Furthermore, when the speed of technological advancement quickens, new inventive solutions and design elements may be created to fulfil technological scalability standards. Furthermore, as CMOS technology progresses, researchers may concentrate on CMOS IC design methodologies with a high degree of assurance and power efficiency for wireless healthcare and medical application sectors. There is space to create building techniques at both the circuit block and system levels throughout the whole foundation of technical breakthroughs. Approaches for designing ultra-low- power CMOS circuits for the full network impact of wireless health and medical care that are strategically positioned at lowtechnological nodes

#### REFERENCES

- [1] Suganthi.V, et.al, "Design of Power and Area Efficient Approximate Multipliers," IEEE Transactions on VLSI Systems, 2016, pp.1-5.

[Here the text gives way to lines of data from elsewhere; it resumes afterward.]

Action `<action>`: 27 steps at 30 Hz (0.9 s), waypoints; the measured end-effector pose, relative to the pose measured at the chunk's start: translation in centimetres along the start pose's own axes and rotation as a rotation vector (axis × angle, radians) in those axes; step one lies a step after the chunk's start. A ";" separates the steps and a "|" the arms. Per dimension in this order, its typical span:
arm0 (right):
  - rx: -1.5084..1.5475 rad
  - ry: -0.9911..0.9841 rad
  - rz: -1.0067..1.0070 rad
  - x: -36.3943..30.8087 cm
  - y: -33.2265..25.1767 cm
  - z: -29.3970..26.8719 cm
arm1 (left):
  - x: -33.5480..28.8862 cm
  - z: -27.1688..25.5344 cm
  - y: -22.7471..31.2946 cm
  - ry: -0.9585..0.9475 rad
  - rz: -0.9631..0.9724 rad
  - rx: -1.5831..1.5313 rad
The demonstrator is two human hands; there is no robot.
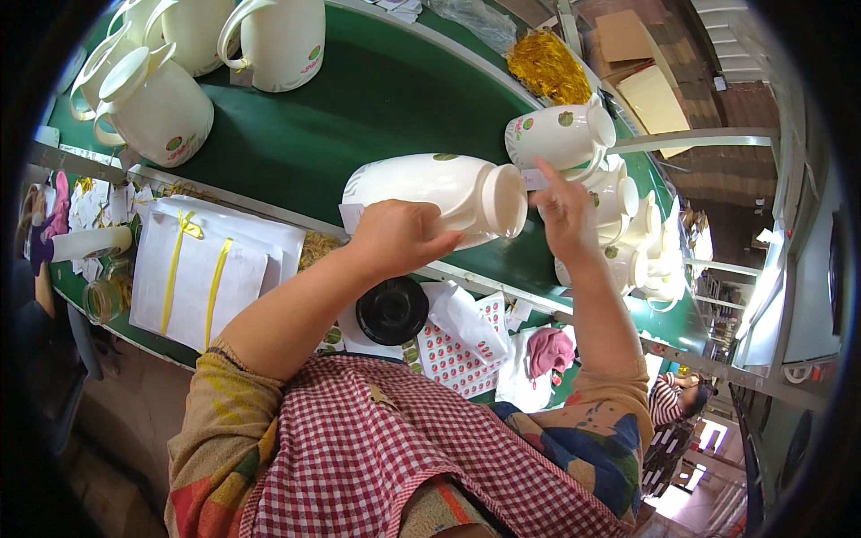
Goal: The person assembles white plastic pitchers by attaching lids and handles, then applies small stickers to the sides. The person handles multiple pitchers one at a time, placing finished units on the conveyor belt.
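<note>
By the near edge of the smooth green bench (359, 99), a glossy, rounded white jug (399, 179) was on its side. The left hand (393, 235) gripped its handle side; the blurred right hand (567, 215) was beside its flared mouth, whether pinching anything I couldn't tell.

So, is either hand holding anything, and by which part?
The left hand grips the nearest glossy, cream-white, rounded jug by its handle; whether the blurred right hand holds anything cannot be told.
</note>
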State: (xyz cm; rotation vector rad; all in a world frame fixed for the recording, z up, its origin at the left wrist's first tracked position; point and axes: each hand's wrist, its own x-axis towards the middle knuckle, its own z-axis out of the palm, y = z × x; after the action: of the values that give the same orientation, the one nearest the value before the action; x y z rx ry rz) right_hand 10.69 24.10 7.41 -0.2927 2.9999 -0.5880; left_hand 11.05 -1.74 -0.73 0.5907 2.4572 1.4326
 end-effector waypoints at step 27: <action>-0.049 0.160 -0.020 -0.1 0.4 0.1 | -0.5 0.8 -0.1 0.000 -0.030 -0.039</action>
State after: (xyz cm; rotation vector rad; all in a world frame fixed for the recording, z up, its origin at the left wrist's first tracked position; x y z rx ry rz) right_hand 10.76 24.45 7.21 -0.2923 3.1724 -0.5657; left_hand 11.77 -1.40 -1.23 0.5431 2.4217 1.4659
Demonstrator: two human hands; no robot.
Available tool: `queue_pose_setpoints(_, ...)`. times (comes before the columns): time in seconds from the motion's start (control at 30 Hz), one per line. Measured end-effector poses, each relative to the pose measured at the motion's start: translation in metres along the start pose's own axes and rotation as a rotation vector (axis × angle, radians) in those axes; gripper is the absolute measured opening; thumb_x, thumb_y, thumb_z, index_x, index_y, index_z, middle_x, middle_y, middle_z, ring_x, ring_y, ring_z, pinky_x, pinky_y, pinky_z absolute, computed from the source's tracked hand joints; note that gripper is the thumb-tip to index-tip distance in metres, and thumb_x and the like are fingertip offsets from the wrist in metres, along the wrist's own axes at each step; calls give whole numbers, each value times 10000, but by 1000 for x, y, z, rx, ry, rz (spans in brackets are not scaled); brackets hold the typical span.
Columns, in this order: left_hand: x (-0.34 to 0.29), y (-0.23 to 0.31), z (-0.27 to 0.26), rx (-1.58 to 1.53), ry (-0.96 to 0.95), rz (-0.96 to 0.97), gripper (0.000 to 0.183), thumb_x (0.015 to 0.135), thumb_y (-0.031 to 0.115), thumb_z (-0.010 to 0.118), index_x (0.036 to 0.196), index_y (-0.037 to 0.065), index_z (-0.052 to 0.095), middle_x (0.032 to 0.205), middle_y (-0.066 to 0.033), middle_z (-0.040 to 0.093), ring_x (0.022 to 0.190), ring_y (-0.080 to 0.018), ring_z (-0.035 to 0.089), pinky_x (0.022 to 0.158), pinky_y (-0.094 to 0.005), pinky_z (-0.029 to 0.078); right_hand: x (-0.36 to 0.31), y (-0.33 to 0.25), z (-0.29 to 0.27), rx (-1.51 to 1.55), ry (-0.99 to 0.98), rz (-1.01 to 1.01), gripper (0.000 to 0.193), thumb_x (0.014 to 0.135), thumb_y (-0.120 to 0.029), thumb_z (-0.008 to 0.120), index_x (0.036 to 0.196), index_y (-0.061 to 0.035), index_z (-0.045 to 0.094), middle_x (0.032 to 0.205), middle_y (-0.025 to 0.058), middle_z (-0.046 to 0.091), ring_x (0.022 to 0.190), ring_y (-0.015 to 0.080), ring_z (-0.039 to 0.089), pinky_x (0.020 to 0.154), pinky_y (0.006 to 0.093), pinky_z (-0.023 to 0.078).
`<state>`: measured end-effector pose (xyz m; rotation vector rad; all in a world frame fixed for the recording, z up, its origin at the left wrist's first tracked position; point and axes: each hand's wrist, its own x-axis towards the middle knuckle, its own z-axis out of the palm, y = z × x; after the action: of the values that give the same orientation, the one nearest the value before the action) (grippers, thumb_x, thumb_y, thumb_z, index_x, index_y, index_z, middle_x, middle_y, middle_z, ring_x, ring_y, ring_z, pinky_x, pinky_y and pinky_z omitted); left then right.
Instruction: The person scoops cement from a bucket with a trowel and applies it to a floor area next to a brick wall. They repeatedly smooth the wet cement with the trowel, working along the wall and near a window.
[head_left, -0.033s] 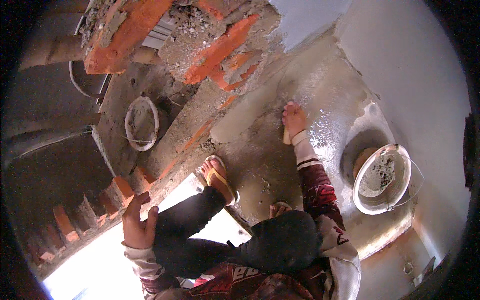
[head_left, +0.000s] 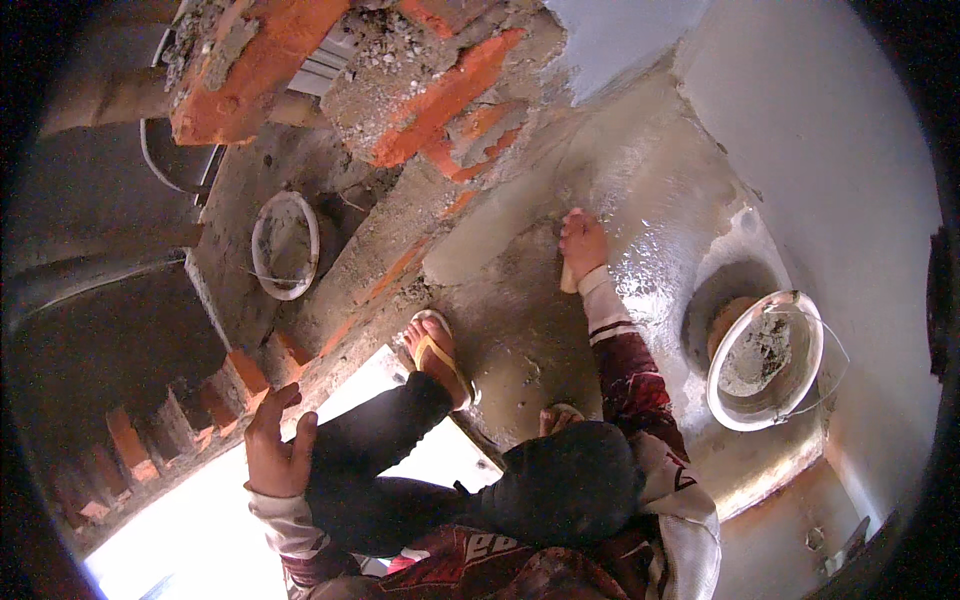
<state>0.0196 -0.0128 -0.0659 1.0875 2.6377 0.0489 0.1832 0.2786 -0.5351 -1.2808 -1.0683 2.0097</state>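
My right hand [head_left: 583, 243] is pressed to a wet, smooth grey cement surface [head_left: 520, 320], its arm stretched forward. The fingers are curled over a pale tan piece [head_left: 569, 279], whose edge shows below the palm; the rest is hidden, so I cannot tell its kind. Held up at the lower left, my left hand [head_left: 279, 440] is empty, with thumb and fingers apart. To the right of my right arm, a pale bucket [head_left: 716, 385] with a wire handle leans tilted, some grey mortar inside it.
My sandalled foot [head_left: 436, 352] rests on the cement's left edge. Broken orange bricks [head_left: 450, 95] jut out at the top. A second bucket [head_left: 312, 250] sits on a lower level at the left. A plain wall [head_left: 830, 150] rises on the right.
My right hand has shifted slightly to the left and nearer to me along the wet cement. The left hand stays where it was.
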Motion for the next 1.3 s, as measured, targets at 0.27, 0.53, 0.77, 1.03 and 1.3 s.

- [2] Darjn.E, et.al, "Approximate Multipliers Based on New Approximate Compressors," IEEE Transactions on CAS-I: Regular Papers, PP (99), 2018, pp. 1-14.
- [3] Avinash.L, et.al, "Parsimonious Circuits for Error-Tolerant Applications through Probabilistic Logic Minimization", International Workshop on PATMOS 2011, pp.204213.
- [4] Liang.J, et.al, "New Metrics for the Reliability of Approximate and Probabilistic Adders," IEEE Transactions on Computers, 63(9), 2013, pp. 1760-1771.
- [5] Zervakis.G, et.al, "Design-Efficient Approximate Multiplication Circuits through Partial Product Perforation," IEEE Trans. on VLSI Systems, 24(10), 2016, pp. 3105-3117.
- [6] Peter. A, et.al, "Opportunities for Machine Learning in Electronic Design Automation," in ISCAS, 2018, Italy.
- [7] Veeramachaneni, et.al., "Novel architectures for high-speed and low-power 3-2, 4-2 and 5- 2 compressors," Proc. Int. Conf.